Kolom

Pandemi Global dan Imperialisme Digital

​​​​​​​Indonesia sebagai target pasar yang empuk bagi perusahaan teknologi harus mendapatkan manfaat dan keuntungan dari aktivitas pasar digital.
Bacaan 7 Menit
Pandemi Global dan Imperialisme Digital
Hukumonline

Tahun 2020 yang diwarnai pandemi global telah berakhir dan kita telah menyongsong tahun yang baru. Tetapi, pandemi nyata-nyatanya masih ada dan pandemi telah mengajarkan kehidupan manusia bagaimana untuk bertahan di tengah pandemi dengan bantuan teknologi untuk mengurangi intensitas pertemuan fisik.

Sekilas berbagai teknologi digital telah membuat kehidupan masyarakat di era industri 4.0 dan Network Society 5.0 dewasa ini. Tetapi di sisi lain kemudahan-kemudahan tersebut terdapat potensi ancaman adanya suatu imperialisme digital.

Istilah tersebut mempunyai dua konotasi, yakni (1) seakan-akan semua aktivitas harus digital sehingga jika tidak berdigital di masa ini berarti akan ketinggalan zaman, atau bahkan pengguna harus dipaksa berdigital karena suatu keadaan; (ii) kemudian pada saat bergidital pengguna justru menjadi terksploitasi atau terpaksa harus menggunakan suatu pemusatan sumber daya yang sudah dalam penguasaan suatu pihak. Situasi Covid-19 pun mempercepat terjadinya imperialisme digital. Di mana pengguna seakan dimanjakan oleh teknologi tanpa menyadari risiko yang akan timbul.

Roy (2018) mengemukakan bahwa imperialisme pada saat ini pada intinya terkait dengan permasalahan-permasalahan tahapan monopoli atas penguasaan kapital. Dalam perkembangan diskursusnya, saat ini bahkan mengarah kepada sejauh mana teknologi itu menciptakan pasar serta menjadi media arus utama dan mengubah tatanan kehidupan termasuk perilaku dan kebudayaan. Hal serupa pernah menjadi perhatian dari Heidegger (1927), Ellul (1954) dan Postman (1992). Setidaknya salah satu ciri imperialisme adalah adanya hegemoni sistem informasi dan komunikasi global dalam suatu imperium.

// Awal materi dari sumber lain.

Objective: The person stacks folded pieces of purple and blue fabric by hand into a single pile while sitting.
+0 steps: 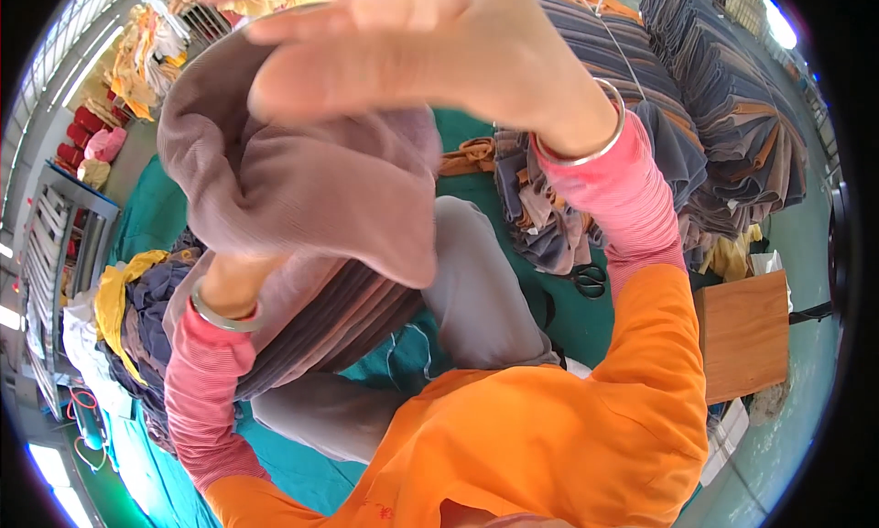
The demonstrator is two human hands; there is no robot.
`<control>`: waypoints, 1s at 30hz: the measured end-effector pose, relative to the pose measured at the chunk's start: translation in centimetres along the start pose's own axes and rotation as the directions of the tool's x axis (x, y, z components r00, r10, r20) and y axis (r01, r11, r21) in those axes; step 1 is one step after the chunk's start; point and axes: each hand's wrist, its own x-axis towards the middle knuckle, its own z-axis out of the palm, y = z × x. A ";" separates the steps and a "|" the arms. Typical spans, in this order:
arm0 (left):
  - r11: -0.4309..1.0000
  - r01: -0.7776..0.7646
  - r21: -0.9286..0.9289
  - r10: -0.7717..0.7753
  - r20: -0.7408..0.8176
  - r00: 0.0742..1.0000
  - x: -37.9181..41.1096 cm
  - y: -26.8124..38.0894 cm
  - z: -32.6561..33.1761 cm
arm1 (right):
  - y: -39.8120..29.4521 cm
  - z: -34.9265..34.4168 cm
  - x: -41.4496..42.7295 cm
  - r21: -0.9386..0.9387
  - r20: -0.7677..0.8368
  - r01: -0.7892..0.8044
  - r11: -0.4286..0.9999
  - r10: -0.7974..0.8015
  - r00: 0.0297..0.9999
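Note:
A mauve-brown ribbed cloth (329,184) is bunched up in front of me, its lower corner hanging over a stack of folded cloths (323,322) in dark grey and brown. My left hand (244,277) reaches under this cloth; its fingers are hidden, so its grip cannot be seen. Above the cloth, close to the camera and blurred, my right hand (391,61) is raised with fingers apart and nothing visible in it. Both wrists wear metal bangles. The stack lies between my grey-trousered legs (474,281).
To the right stand large stacks of grey and brown cloths (728,102), one tied with string. Black-handled scissors (589,281) lie on the green ground sheet (570,322). A wooden box (741,336) stands at my right. Crumpled dark cloth (147,301) and a yellow cloth (123,294) lie at left.

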 end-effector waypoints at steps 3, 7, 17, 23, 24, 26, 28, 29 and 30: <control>0.977 0.023 -0.211 -0.058 -0.159 0.986 0.6 0.0 -0.2 | 4.4 -4.8 0.3 -0.184 -0.021 0.078 0.980 -0.083 0.996; 0.773 0.027 -0.634 -0.296 -0.322 0.899 -0.9 -0.7 -1.8 | 6.1 -4.0 -3.4 -0.255 -0.235 -0.514 0.819 0.463 0.855; -0.093 0.034 -0.995 -0.286 0.059 0.956 -5.5 3.5 -5.1 | 7.3 0.6 -6.4 0.575 0.261 -0.640 0.509 0.627 0.734; -0.367 0.154 -0.917 -0.369 0.295 0.881 -4.8 3.3 -4.8 | 5.1 -1.5 -4.4 0.903 0.063 -0.328 0.279 0.668 0.742; -0.456 0.120 -0.882 -0.342 0.298 0.891 -4.6 3.1 -5.0 | 4.7 -1.9 -4.7 0.901 0.057 -0.327 0.285 0.668 0.742; -0.576 0.170 -0.800 -0.102 0.276 0.956 -4.6 2.7 -5.8 | 4.0 -2.5 -5.2 0.762 -0.112 -0.389 0.518 0.697 0.709; -0.484 0.164 -0.860 -0.046 0.213 0.976 -4.0 2.9 -5.2 | 3.2 -3.0 -5.6 0.676 -0.181 -0.421 0.604 0.691 0.700; -0.381 0.139 -0.914 0.005 0.148 0.989 -3.8 3.1 -4.9 | 2.9 -3.1 -5.6 0.585 -0.237 -0.452 0.673 0.675 0.699; -0.380 0.137 -0.915 0.000 0.148 0.989 -3.8 3.4 -4.9 | 2.8 -3.0 -5.6 0.588 -0.233 -0.452 0.671 0.676 0.699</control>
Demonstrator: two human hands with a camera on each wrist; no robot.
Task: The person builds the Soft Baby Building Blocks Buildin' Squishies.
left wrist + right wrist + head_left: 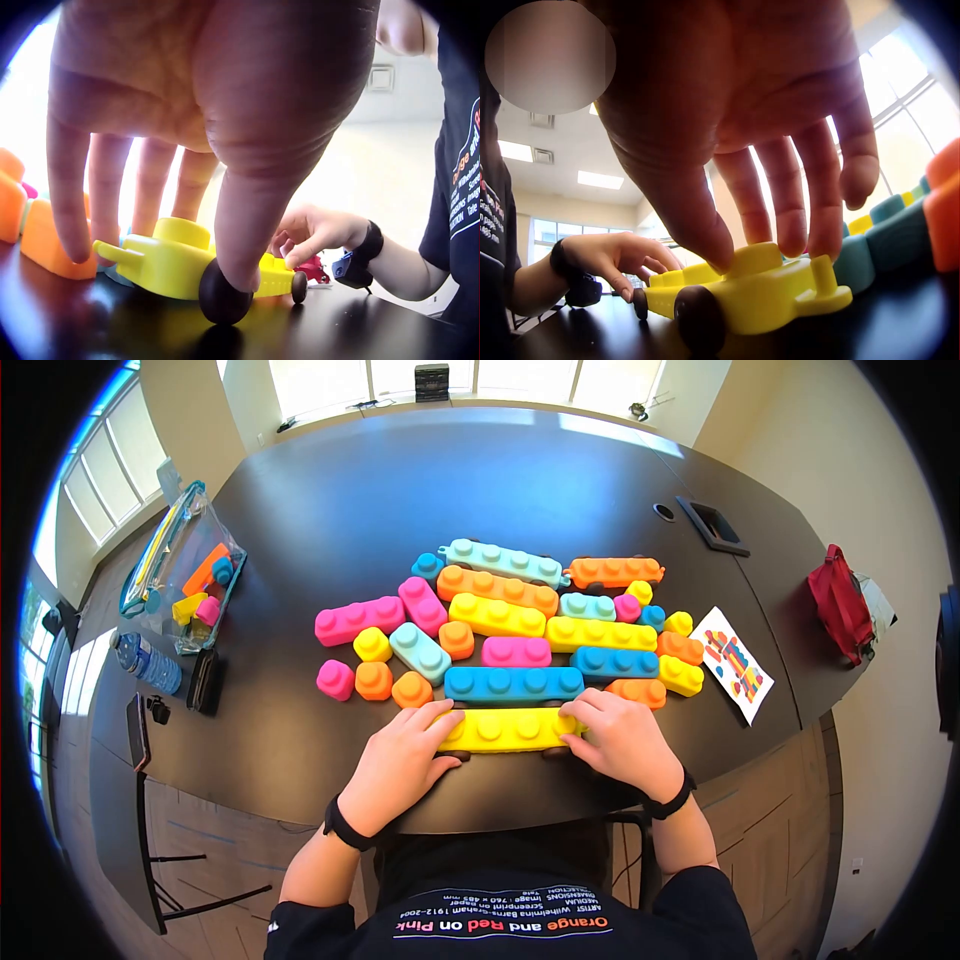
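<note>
On tbl (500, 790), L fingers (425, 718) & R fingers (602, 706) hold smooth yel. studded bar (503, 735) w/ rd wheels (225, 306).

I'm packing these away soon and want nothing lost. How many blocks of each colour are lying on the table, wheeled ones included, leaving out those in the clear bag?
Yellow blocks: 7
Orange blocks: 7
Pink blocks: 5
Dark blue blocks: 4
Light blue blocks: 3
Total: 26
</note>
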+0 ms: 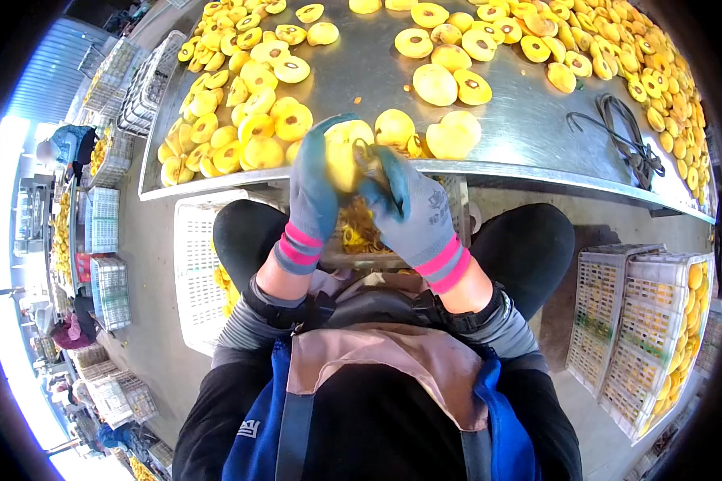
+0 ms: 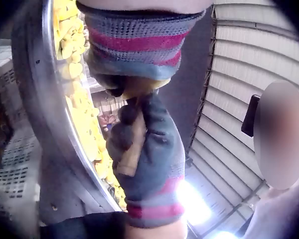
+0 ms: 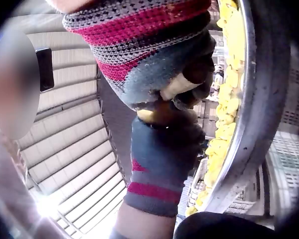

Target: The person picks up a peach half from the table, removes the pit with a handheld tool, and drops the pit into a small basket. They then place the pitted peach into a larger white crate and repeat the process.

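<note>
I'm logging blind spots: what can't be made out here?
- Pale wooden handle, upper end: left wrist view, between gloved left hand and gloved right hand.
- Round yellow fruit, left side: head view, behind left hand.
- White plastic crate: head view, partly behind leg.
- Distant people, hands: head view, too small.

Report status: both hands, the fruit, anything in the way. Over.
Left hand gripping fruit. Right hand on wooden-handled tool, working end at fruit. Cable on table, off right, clear of both hands.
</note>
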Demonstrator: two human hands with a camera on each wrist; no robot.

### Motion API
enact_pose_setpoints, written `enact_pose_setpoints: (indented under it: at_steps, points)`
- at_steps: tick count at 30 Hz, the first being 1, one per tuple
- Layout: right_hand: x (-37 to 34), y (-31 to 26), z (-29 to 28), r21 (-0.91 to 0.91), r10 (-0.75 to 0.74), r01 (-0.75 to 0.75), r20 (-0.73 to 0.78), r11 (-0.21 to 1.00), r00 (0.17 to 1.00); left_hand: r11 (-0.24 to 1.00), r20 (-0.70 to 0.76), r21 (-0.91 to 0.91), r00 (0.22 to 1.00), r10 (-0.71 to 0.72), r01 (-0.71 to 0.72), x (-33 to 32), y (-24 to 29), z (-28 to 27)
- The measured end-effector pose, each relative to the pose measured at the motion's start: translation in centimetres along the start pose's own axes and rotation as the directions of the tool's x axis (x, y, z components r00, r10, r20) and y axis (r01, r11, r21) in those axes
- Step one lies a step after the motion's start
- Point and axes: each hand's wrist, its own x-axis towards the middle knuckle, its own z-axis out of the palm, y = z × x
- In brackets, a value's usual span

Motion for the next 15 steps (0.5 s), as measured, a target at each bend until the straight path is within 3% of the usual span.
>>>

Hegemoni di bidang digital dapat dilihat dalam berbagai aspek, setidaknya ditandai dengan beberapa hal. Pertama, penguasaan sumber daya digital seperti kode dan sinyal (signal and code) termasuk penguasaan atas data. Kedua, dominasi dan penguasaan dari perangkat, baik itu perangkat lunak maupun perangkat keras serta aplikasinya.

Sinyal dan kode adalah unsur paling dasar yang menentukan bagaimana suatu informasi dapat dikirimkan dan diterima oleh para pihak. Kriptografi bersifat sebagai dual-use goods, yang dapat digunakan untuk kepentingan sipil dan juga militer dalam perangkat telepon genggam, jaringan telekomunikasi, berikut sistem aplikasi komunikasi yang digunakannya.

Kemandirian algoritma kriptografi yang digunakan adalah menjadi penentu keamanan dalam suatu komunikasi (secured communication) baik dengan rantai hierarkis keautentikan vertikal yang tersentral (public key infrastructure) maupun yang terdistribusi (blockchain). Sudah saatnya Indonesia memiliki serta menerapkan pengaturan tersendiri terhadap sistem kriptografi nasional.